* [WORK REQUEST]
Nothing below is to be printed except the lines between the line holding "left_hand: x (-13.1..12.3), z" and the line holding "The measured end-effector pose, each", inclusive, each exactly as it appears.

* [DATA EXTRACT]
Segment Open

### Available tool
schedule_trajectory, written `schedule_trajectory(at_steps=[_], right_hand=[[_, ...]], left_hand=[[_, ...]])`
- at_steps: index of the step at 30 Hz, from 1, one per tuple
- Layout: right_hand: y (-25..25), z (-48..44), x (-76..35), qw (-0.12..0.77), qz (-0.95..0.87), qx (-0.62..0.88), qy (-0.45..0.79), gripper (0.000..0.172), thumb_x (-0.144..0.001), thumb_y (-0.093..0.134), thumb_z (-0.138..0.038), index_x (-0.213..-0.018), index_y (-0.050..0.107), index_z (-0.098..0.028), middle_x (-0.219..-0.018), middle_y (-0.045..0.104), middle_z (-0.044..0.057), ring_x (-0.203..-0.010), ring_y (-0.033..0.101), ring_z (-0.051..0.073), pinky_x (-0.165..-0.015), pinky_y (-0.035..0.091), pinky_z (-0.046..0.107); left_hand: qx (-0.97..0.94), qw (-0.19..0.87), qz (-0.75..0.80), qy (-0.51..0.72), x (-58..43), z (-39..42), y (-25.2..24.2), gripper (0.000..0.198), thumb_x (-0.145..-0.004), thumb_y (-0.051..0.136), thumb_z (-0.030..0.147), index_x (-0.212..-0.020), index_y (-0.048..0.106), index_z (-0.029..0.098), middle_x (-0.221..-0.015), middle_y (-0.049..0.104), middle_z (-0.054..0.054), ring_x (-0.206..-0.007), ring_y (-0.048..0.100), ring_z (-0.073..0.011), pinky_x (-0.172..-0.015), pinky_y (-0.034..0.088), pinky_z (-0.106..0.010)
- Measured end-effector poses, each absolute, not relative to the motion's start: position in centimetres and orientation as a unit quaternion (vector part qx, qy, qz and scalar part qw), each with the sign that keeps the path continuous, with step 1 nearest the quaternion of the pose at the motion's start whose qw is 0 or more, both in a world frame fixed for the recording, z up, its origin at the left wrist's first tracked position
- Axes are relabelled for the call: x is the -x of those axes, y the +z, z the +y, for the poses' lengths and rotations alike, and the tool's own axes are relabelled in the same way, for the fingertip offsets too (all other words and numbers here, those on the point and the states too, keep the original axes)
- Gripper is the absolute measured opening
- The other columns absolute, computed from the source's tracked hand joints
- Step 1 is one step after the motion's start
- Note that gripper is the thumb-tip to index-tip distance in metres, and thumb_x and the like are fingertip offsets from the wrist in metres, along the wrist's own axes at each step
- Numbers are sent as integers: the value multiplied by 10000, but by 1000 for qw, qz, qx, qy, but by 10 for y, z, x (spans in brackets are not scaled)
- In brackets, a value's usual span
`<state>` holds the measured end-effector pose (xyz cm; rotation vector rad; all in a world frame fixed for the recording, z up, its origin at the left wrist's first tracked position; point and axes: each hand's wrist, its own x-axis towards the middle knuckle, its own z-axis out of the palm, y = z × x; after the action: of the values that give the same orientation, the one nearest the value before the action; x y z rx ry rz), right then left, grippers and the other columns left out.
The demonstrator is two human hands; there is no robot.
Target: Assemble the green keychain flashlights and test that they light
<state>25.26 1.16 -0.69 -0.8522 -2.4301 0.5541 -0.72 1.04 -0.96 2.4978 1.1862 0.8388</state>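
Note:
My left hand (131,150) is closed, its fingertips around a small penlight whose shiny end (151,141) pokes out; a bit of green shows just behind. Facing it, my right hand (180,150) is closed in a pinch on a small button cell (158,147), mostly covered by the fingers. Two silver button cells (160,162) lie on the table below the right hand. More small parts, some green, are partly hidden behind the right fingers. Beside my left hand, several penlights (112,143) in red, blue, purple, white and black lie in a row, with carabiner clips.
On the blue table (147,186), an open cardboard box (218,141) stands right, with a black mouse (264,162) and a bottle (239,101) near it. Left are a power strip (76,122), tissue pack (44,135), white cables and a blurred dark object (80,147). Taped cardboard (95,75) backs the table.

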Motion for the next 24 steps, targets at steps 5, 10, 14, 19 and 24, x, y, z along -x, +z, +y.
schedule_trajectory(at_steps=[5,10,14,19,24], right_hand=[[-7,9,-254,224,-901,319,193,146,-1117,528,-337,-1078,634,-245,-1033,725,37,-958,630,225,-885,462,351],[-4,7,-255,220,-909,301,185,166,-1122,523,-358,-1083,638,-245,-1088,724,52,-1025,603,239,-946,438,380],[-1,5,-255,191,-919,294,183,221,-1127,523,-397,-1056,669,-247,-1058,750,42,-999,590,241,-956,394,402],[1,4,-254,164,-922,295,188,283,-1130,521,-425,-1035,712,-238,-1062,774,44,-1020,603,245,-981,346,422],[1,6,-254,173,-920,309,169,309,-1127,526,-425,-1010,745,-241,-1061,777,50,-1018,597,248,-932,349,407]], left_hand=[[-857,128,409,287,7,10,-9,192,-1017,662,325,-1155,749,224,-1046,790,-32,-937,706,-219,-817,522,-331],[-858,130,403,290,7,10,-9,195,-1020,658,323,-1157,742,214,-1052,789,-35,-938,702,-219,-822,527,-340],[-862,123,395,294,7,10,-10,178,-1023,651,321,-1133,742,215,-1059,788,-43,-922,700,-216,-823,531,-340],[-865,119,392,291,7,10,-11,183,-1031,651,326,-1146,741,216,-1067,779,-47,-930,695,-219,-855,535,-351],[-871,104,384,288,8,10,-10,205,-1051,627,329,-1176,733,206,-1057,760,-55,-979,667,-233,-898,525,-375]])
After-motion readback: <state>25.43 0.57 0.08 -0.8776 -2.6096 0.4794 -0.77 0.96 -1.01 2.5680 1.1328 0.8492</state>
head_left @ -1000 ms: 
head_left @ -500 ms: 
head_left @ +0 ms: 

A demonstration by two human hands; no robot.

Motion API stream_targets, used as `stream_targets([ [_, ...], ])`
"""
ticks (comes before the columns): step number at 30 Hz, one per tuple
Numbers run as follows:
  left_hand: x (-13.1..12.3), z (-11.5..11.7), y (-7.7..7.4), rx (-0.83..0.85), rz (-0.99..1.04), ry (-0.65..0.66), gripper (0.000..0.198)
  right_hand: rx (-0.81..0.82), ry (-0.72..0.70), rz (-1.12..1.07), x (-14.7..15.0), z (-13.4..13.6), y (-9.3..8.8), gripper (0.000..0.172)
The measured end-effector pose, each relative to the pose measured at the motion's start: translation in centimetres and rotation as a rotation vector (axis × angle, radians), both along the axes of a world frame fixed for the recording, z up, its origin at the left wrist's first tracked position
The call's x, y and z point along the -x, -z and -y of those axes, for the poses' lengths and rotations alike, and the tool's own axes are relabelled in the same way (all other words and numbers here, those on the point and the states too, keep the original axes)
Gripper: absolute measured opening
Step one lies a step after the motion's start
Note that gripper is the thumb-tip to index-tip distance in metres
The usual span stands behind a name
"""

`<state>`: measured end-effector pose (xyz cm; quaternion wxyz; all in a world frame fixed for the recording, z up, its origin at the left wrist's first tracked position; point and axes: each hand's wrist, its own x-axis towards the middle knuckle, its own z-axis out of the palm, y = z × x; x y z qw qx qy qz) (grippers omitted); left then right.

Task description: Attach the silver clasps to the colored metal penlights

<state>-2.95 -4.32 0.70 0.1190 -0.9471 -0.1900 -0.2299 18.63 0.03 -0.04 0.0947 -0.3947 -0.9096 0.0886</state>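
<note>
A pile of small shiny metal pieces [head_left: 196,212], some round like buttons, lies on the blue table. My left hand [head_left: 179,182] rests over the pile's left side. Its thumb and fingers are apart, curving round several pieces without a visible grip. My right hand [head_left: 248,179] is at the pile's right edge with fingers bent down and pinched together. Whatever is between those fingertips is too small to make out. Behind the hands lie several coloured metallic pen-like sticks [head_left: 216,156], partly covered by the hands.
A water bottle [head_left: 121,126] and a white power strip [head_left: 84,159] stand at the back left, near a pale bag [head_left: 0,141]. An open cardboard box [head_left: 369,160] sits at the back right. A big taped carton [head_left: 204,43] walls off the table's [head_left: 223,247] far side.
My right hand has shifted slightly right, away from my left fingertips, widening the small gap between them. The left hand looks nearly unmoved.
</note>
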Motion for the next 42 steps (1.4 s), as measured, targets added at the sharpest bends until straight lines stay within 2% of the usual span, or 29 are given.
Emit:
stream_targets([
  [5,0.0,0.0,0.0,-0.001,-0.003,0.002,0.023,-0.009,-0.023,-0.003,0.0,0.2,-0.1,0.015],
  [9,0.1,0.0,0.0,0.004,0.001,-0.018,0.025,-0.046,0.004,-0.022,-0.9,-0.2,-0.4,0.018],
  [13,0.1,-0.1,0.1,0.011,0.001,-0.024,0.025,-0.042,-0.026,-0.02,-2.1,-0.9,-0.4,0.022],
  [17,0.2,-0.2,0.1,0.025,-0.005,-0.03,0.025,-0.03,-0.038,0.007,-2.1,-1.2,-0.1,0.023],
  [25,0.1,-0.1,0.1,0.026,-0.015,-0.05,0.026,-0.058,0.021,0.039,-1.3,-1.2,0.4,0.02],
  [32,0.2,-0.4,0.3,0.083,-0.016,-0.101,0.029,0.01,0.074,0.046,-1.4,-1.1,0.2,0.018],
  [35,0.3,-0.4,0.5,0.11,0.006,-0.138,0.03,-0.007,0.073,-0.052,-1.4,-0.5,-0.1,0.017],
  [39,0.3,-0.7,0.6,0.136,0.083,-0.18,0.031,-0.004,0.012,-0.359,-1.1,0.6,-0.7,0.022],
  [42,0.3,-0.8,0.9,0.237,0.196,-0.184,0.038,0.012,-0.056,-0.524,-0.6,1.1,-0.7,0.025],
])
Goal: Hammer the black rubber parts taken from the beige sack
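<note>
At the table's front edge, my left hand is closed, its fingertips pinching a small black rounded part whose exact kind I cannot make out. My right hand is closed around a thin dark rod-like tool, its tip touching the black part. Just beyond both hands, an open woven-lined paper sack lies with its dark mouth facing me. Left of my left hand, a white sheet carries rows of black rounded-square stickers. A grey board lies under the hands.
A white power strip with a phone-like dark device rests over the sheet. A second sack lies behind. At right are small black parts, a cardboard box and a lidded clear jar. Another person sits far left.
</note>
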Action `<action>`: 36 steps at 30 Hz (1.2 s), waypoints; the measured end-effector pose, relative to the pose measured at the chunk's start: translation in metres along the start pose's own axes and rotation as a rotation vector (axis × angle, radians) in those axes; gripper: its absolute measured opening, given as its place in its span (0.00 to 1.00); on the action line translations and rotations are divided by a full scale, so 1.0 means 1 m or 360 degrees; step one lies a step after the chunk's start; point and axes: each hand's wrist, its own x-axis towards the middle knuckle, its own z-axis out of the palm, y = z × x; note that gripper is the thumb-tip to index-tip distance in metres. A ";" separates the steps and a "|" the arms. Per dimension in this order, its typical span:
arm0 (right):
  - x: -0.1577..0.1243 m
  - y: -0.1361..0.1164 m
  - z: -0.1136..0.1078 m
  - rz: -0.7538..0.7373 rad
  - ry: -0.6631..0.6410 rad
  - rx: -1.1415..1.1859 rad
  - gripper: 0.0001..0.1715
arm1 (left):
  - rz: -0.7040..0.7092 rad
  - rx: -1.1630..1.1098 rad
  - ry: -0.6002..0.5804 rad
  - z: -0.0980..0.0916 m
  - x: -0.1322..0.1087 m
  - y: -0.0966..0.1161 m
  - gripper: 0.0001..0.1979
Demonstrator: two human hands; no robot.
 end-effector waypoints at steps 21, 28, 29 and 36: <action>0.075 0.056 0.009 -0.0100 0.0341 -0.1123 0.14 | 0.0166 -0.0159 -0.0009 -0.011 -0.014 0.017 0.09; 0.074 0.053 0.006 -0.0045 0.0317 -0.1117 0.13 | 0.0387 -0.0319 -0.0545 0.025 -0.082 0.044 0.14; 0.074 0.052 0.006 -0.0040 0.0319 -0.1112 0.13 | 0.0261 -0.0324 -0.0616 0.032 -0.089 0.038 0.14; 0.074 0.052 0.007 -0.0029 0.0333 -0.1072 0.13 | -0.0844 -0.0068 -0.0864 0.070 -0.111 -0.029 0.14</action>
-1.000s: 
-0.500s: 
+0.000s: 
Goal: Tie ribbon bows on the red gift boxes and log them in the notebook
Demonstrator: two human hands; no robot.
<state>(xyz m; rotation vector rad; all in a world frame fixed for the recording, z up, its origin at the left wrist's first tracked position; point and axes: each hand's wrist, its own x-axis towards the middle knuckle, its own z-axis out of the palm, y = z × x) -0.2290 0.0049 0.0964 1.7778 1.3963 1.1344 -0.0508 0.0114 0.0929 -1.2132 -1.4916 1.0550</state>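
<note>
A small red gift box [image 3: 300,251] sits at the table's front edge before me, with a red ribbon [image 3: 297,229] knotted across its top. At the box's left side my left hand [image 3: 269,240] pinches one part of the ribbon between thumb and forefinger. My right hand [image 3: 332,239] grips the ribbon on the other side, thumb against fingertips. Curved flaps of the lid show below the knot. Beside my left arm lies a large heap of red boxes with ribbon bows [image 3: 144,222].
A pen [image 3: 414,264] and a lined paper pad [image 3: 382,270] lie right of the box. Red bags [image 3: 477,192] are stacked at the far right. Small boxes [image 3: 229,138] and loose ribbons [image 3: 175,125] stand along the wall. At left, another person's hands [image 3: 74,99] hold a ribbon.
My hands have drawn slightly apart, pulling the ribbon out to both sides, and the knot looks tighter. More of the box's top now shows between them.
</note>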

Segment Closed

* [RESPONSE]
  left_hand: x (-13.1..12.3), z (-11.5..11.7), y (-7.7..7.4), rx (-0.83..0.85), rz (-0.99..1.04), ry (-0.65..0.66), gripper (0.000..0.198)
  right_hand: rx (-0.81..0.82), ry (-0.72..0.70), rz (-1.12..1.07), x (-14.7..15.0), z (-13.4..13.6), y (-9.3..8.8), gripper (0.000..0.172)
The measured end-effector pose, each relative to the pose measured at the motion's start: translation in centimetres and rotation as a rotation vector (axis × angle, radians), both along the axes of a world frame fixed for the recording, z up, its origin at the left wrist's first tracked position

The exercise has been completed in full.